Exercise requirements:
If an entry holds a picture, leave the picture out and copy the rest exactly.

Listed entries:
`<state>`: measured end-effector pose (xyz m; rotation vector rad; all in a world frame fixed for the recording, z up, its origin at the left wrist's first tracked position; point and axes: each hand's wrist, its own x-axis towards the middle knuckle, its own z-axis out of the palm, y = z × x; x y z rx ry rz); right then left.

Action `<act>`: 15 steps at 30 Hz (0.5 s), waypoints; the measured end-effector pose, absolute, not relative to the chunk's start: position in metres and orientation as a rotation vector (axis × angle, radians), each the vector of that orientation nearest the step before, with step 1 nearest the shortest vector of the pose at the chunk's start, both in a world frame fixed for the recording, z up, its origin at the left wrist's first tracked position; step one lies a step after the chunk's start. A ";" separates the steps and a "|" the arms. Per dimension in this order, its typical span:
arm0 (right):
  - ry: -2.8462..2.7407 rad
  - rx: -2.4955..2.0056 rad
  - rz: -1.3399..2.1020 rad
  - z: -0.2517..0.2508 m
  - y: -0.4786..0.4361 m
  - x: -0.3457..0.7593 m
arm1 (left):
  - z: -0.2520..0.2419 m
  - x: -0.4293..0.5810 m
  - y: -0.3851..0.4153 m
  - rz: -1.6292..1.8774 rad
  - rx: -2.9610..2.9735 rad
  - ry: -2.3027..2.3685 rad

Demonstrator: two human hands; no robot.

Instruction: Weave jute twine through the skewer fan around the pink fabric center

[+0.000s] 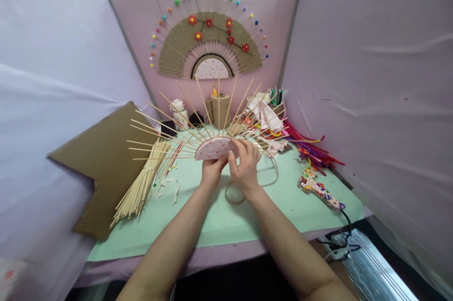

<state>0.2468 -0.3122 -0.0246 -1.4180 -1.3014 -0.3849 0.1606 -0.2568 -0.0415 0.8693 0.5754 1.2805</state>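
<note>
A half-round fan frame, thin sticks radiating from its patterned base, was held above a green table. The left hand gripped its lower edge from beneath. The right hand touched the base's right end, thumb and fingers bent and slightly apart; whether they pinched it could not be told. Beyond, a container at back right held green-handled tools; a white flask stood at back left, contents hidden.
</note>
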 end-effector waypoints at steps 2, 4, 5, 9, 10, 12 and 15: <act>-1.303 -1.426 -0.378 -0.025 -0.312 0.247 | -0.040 0.161 -0.257 1.291 0.877 0.587; -1.289 -1.427 -0.390 -0.026 -0.313 0.247 | -0.041 0.161 -0.258 1.286 0.899 0.592; -1.282 -1.422 -0.402 -0.026 -0.313 0.247 | -0.042 0.161 -0.257 1.285 0.916 0.594; -1.296 -1.389 -0.442 -0.027 -0.314 0.245 | -0.048 0.160 -0.255 1.303 1.007 0.616; -1.306 -1.387 -0.444 -0.027 -0.314 0.245 | -0.050 0.160 -0.254 1.307 1.025 0.625; -1.311 -1.390 -0.447 -0.026 -0.315 0.244 | -0.052 0.159 -0.253 1.305 1.047 0.634; -1.299 -1.377 -0.471 -0.026 -0.317 0.243 | -0.052 0.159 -0.253 1.314 1.058 0.614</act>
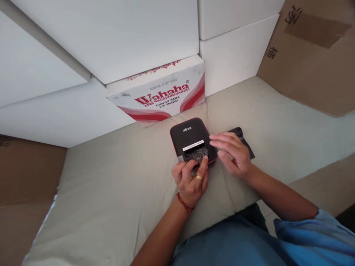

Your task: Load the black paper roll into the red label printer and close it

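A flat black device [186,133] with rounded corners and a red edge lies on the cloth; a white label strip [193,145] runs above its slot. In the recess below the slot sits a shiny see-through piece [200,155] with small light marks. My left hand [192,179], with a gold ring and a red cord bracelet, has its fingers bent at the device's near edge, one fingertip pressing on that piece. My right hand [234,153] is open, its fingertips at the device's right edge. Behind it lies a black, partly curled sheet [245,144], partly hidden.
A white and red Wahaha water carton [163,98] stands just behind the device, under and beside large white boxes [149,33]. Brown cardboard boxes stand at the right [310,62] and left [30,184]. Beige cloth [111,192] covers the surface, whose front edge is near my body.
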`<state>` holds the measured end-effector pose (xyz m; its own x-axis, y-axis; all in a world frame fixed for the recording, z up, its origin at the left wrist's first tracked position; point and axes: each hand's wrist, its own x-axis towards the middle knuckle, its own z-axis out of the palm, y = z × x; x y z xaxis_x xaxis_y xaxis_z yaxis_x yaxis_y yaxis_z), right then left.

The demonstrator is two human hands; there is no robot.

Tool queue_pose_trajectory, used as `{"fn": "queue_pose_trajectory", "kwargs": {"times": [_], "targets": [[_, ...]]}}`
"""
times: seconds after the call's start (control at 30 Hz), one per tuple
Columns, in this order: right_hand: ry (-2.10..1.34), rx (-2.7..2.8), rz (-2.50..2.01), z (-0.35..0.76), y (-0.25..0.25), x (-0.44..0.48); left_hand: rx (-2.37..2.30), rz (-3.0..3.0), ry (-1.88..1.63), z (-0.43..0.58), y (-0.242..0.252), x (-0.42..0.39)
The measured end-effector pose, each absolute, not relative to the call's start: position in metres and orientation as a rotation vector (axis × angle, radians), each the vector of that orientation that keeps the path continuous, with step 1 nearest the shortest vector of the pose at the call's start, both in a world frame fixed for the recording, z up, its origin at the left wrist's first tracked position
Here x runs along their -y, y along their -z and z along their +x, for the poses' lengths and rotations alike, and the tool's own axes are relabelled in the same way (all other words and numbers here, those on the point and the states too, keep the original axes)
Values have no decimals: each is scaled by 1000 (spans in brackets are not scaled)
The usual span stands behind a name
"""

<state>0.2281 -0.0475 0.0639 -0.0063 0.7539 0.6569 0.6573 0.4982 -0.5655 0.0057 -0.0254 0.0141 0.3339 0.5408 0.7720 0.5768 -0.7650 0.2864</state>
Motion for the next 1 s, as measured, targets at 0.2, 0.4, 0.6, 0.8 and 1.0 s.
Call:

Written response:
`<state>`: measured end-effector pose (xyz m; rotation vector rad; all in a world frame fixed for the recording, z up, its origin at the left wrist's first tracked position; point and axes: each hand's wrist, its own x-axis towards the middle knuckle, its own z-axis out of the palm, y = z × x; x y z rx ry rz); right then left.

Action `<act>`: 15 steps at 30 Hz (0.5 s), waypoints; the measured end-effector pose, absolute, not relative to the chunk's start: position in metres and orientation as a rotation vector (axis × angle, radians), each the vector of that orientation nearest the step before, with step 1 nearest the shortest vector of the pose at the chunk's start, both in a world frame fixed for the recording, z up, its origin at the left wrist's first tracked position; step one lies a step after the chunk's start. A ";" separates the steps and a "|" the arms. Per dimension in this order, its typical span:
arm0 (right):
  - ry: -2.8462..2.7407 rad
  - rx: -2.4955..2.0056 rad
  - rz: -1.3399..2.1020 rad
  - z: -0.2517..0.2508 m
  - y: -0.4786..0.4361 m
  - x: -0.3457..0.7593 m
arm1 (left):
  - z: -0.2520..0.2419 m
  - x: -0.4293..0.5810 m
  - y: -0.3851..0.4153 m
  - rz: -1.6292..1.8774 rad
  - rx: -2.9610..2.9735 rad
  - ry: -2.3027..2.3685 rad

Demonstrator: two human hands; no robot.

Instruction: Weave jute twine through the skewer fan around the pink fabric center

[+0.000s] 

<state>0.2468 -0.3122 -0.0246 -1.4180 -1.3014 -0.3849 0.1606 -0.2568 -0.0415 0.8693 0.5754 1.2805</state>
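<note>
A half-round fan frame, thin sticks radiating from its patterned base, was held above a green table. The left hand gripped its lower edge from beneath. The right hand touched the base's right end, thumb and fingers bent and slightly apart; whether they pinched it could not be told. Beyond, a container at back right held green-handled tools; a white flask stood at back left, contents hidden.
</note>
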 end-effector waypoints at steps 2, 4, 5, 9, 10, 12 and 15: <act>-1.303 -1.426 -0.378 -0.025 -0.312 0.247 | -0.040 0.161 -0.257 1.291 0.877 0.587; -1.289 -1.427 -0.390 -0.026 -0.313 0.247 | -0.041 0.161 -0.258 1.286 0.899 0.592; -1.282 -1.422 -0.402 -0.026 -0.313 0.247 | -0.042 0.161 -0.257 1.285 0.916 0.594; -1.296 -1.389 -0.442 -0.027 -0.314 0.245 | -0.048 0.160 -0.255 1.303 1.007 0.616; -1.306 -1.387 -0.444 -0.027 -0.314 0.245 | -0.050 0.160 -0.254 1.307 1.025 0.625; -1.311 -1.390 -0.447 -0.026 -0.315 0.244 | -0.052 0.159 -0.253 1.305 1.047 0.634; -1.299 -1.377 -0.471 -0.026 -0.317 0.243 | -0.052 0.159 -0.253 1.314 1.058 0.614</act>

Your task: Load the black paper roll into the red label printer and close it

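A flat black device [186,133] with rounded corners and a red edge lies on the cloth; a white label strip [193,145] runs above its slot. In the recess below the slot sits a shiny see-through piece [200,155] with small light marks. My left hand [192,179], with a gold ring and a red cord bracelet, has its fingers bent at the device's near edge, one fingertip pressing on that piece. My right hand [234,153] is open, its fingertips at the device's right edge. Behind it lies a black, partly curled sheet [245,144], partly hidden.
A white and red Wahaha water carton [163,98] stands just behind the device, under and beside large white boxes [149,33]. Brown cardboard boxes stand at the right [310,62] and left [30,184]. Beige cloth [111,192] covers the surface, whose front edge is near my body.
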`<state>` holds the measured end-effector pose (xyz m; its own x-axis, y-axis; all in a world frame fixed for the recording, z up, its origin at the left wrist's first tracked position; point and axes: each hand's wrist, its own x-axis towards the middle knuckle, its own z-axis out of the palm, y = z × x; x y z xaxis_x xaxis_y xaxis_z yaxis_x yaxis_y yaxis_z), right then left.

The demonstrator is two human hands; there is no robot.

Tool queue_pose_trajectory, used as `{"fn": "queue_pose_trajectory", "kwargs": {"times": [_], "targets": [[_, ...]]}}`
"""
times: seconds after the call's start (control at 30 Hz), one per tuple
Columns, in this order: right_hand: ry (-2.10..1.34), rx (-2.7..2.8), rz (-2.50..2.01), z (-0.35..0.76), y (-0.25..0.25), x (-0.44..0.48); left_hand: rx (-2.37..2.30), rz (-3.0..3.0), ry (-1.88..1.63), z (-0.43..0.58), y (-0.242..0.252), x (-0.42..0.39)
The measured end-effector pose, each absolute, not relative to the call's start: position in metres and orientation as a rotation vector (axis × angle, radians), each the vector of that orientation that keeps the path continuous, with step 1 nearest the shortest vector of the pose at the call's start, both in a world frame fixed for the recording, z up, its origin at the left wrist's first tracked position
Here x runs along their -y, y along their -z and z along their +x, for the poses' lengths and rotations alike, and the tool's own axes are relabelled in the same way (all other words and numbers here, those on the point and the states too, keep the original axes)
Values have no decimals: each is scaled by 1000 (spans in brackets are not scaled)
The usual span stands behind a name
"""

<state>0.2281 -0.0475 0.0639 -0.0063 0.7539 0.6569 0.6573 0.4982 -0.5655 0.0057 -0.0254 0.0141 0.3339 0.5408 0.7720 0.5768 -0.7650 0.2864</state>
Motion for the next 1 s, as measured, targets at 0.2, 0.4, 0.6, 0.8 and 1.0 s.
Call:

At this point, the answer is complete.